Setting Display and Cursor Preferences

Icons are all over Photoshop. They enable you to quickly pick and choose from a wide array of editing options. In the Display & Cursor preferences dialog box you can choose whether to show channels in color, double the pixels of your images, or use dithering.

You can also specify what icons you would like to see while editing an image.

1. For Macintosh users, go to the Photoshop menu and select Preferences -> Display & Cursors. For Windows users, select Edit -> Preferences and select Display & Cursors. If you are in the dialog box from the previous task, you may select Display & Cursors from the drop-down menu at the top of the dialog box.

2. In the Display and Cursor preferences dialog box, under Display, you can colorize each channel component. To have a channel reflect the color it represents, select Color Channels in Color, instead of the default grayscale representation in the color channels.

3. If you want to dither colors that your video card cannot render properly, select Use Diffusion Dither. Diffusion dithering is a method to position multicolored pixels in a scattering effect so as to simulate colors.
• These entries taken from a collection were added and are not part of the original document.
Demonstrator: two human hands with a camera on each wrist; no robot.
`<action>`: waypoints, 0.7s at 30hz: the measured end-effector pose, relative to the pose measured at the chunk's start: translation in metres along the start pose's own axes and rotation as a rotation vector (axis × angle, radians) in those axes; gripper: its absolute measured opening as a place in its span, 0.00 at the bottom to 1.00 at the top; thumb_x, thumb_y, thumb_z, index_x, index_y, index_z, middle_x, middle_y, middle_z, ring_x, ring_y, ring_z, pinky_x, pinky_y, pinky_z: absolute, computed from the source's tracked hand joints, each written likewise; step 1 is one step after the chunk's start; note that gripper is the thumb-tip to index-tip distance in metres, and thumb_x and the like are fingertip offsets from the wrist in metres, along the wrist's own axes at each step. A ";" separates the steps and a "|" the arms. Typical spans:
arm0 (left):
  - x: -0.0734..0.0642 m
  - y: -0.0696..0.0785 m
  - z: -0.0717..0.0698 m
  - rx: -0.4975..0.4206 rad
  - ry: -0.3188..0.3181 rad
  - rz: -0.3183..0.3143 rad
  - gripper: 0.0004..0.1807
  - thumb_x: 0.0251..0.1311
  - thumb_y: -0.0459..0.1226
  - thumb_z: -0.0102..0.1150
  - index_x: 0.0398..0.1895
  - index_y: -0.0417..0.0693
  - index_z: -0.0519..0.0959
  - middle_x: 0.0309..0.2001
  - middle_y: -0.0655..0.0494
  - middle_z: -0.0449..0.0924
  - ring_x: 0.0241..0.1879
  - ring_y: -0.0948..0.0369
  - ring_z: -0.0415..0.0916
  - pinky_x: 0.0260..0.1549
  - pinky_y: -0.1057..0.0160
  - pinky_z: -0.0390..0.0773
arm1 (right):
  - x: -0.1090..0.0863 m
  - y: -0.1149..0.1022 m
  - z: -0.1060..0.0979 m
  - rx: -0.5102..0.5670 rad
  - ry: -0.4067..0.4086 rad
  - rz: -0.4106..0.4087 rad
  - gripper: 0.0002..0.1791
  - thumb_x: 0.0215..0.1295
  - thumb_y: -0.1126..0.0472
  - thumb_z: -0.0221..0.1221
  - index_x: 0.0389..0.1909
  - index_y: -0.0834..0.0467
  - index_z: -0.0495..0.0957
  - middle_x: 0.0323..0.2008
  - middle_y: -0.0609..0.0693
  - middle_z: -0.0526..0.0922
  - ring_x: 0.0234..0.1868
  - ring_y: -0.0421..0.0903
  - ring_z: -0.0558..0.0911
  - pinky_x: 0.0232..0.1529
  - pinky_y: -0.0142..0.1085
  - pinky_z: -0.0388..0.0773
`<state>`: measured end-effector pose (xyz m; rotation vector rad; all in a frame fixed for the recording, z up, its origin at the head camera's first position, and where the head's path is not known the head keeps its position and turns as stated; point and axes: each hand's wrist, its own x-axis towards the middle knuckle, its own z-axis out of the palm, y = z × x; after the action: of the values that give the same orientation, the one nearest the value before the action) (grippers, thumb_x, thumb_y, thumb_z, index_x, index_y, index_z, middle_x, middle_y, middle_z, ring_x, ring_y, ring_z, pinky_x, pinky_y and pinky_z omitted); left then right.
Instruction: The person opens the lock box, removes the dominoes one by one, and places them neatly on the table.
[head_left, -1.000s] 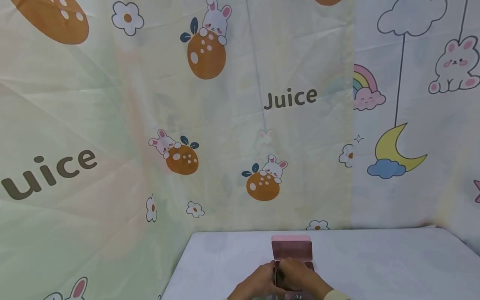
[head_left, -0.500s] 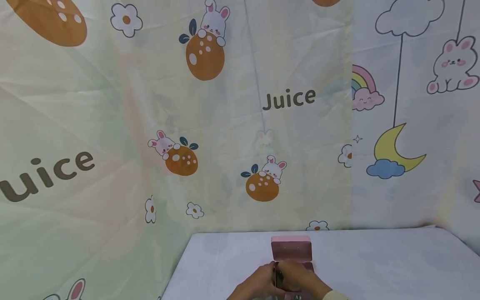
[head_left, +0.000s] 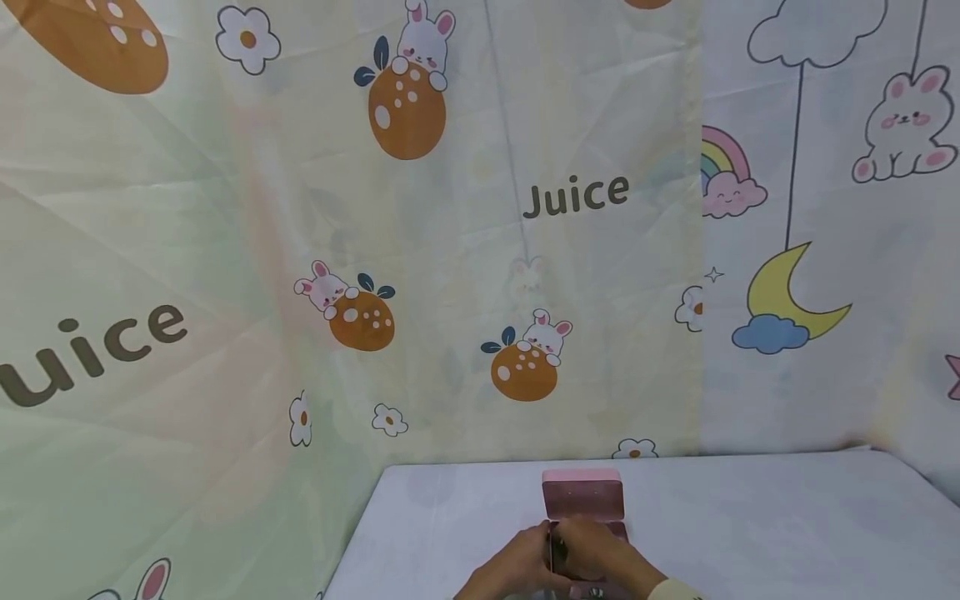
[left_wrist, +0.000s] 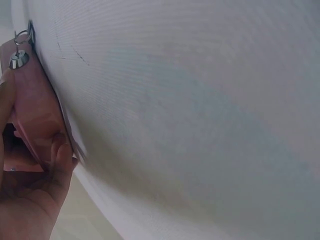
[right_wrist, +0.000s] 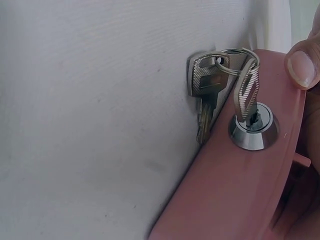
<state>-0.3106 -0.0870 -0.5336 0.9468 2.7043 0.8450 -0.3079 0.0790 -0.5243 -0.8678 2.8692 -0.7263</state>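
A pink metal lock box point(head_left: 582, 498) stands on the table with its lid raised and its dark inner side showing in the head view. My left hand point(head_left: 513, 562) grips the box's left side, its thumb near the front lock. The right hand point(head_left: 596, 550) reaches over the box's inside, its fingertips hidden. A dark thing point(head_left: 557, 552) with a thin edge shows between the two hands; its kind is unclear. In the right wrist view a key point(right_wrist: 246, 92) sits in the round lock point(right_wrist: 254, 134). A second key point(right_wrist: 206, 82) hangs from the same ring.
White cloth covers the table point(head_left: 750, 525) around the box. Behind and to the left hang printed curtains point(head_left: 450, 233) with rabbits and fruit. The table's back edge runs close to the curtain.
The view has shifted very slightly. Both hands and the box keep nearly the same places, with no clear movement.
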 end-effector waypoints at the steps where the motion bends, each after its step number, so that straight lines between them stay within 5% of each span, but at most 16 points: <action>1: 0.000 0.000 0.000 -0.006 -0.002 -0.001 0.40 0.40 0.54 0.74 0.56 0.46 0.70 0.41 0.66 0.78 0.40 0.74 0.72 0.38 0.71 0.73 | 0.000 0.000 0.000 -0.001 0.001 -0.003 0.10 0.46 0.56 0.69 0.31 0.49 0.80 0.23 0.36 0.76 0.24 0.35 0.71 0.27 0.33 0.71; 21: -0.001 -0.002 0.001 -0.073 -0.010 -0.010 0.38 0.40 0.52 0.75 0.55 0.49 0.70 0.41 0.69 0.77 0.39 0.75 0.71 0.35 0.72 0.73 | -0.004 -0.002 -0.004 0.008 -0.009 0.003 0.12 0.47 0.52 0.70 0.33 0.48 0.81 0.27 0.36 0.79 0.25 0.34 0.72 0.30 0.34 0.74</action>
<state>-0.3104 -0.0881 -0.5352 0.9192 2.6476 0.9282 -0.3042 0.0813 -0.5198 -0.8634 2.8565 -0.7313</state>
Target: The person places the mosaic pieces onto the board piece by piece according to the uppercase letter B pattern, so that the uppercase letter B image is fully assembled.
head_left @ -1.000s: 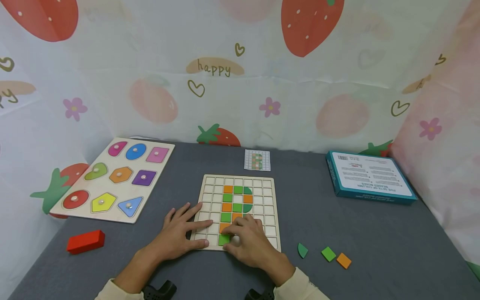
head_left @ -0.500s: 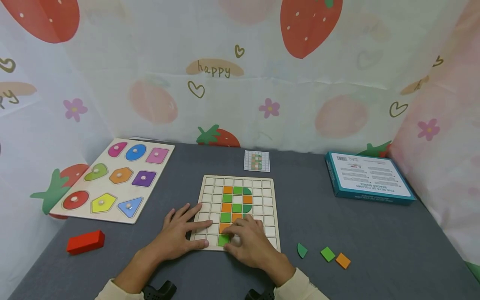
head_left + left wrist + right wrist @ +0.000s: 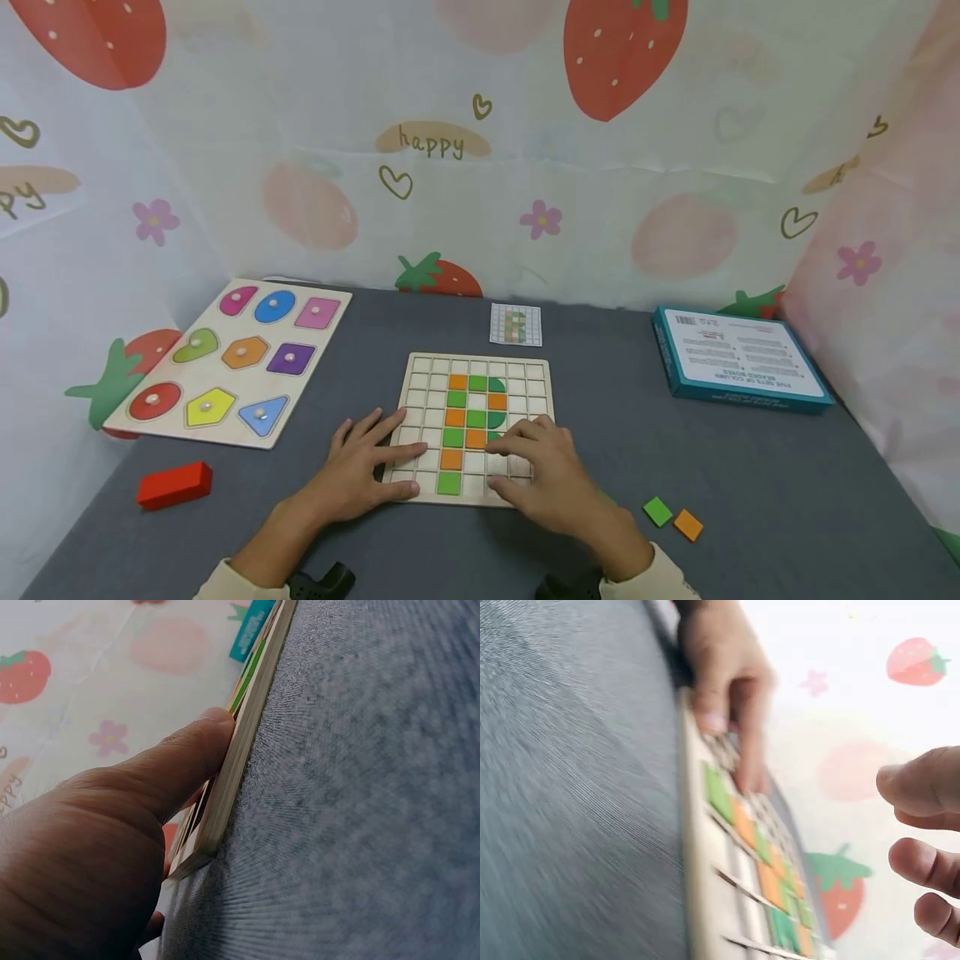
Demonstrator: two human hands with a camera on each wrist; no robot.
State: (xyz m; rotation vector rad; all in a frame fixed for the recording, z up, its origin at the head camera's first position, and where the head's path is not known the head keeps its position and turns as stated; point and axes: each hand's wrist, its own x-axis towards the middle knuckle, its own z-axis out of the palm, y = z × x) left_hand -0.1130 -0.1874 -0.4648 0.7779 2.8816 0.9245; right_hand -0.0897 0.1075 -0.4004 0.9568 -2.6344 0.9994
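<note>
A wooden grid board lies on the grey table, with orange and green square tiles and dark green curved tiles set in its cells. My left hand rests spread on the board's left side; in the left wrist view its thumb touches the near edge. At the bottom of the tile column sits a light green square tile. Over the board's lower right part is my right hand, fingers loosely bent and apart. Nothing shows between its fingertips in the right wrist view.
A green tile and an orange tile lie to the right. Behind the board is a pattern card. A shape puzzle and red block are left; a teal box stands back right.
My right hand has let go of the bottom green tile and moved right, its fingers spreading. Its forearm now covers most of the loose curved tile. The left hand stays put.
</note>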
4. To speed up preview modes or command tools, select Use Pixel Doubling. The image resolution is halved by doubling the pixels, giving the image a temporary blurry effect that lasts until the preview mode or commands are finished.

5. Under Painting Cursors you can specify the type of cursor Photoshop displays when you are using the painting tools. These tools include the brush, pencil, art sprayer, color replacement brush, history and art history brushes, eraser, healing brush, rubber stamp, pattern stamp, smudge, blur, sharpen, dodge, burn, and sponge tools. You have three options: Standard, which uses the icon of the current painting tool; Precise, which resembles a crosshair with a small target pixel at its center; and Brush Size, which indicates the size of the brush currently selected.

6. Under Other Cursors you have two options: Standard and Precise. This option controls cursor appearance for the nonpainting tools, which include the marquee, lasso, polygon lasso, magic wand, crop, slice, patch, eyedropper, pen, line, paint bucket, gradient, magnetic lasso, magnetic pen, measure, and color sampler tools.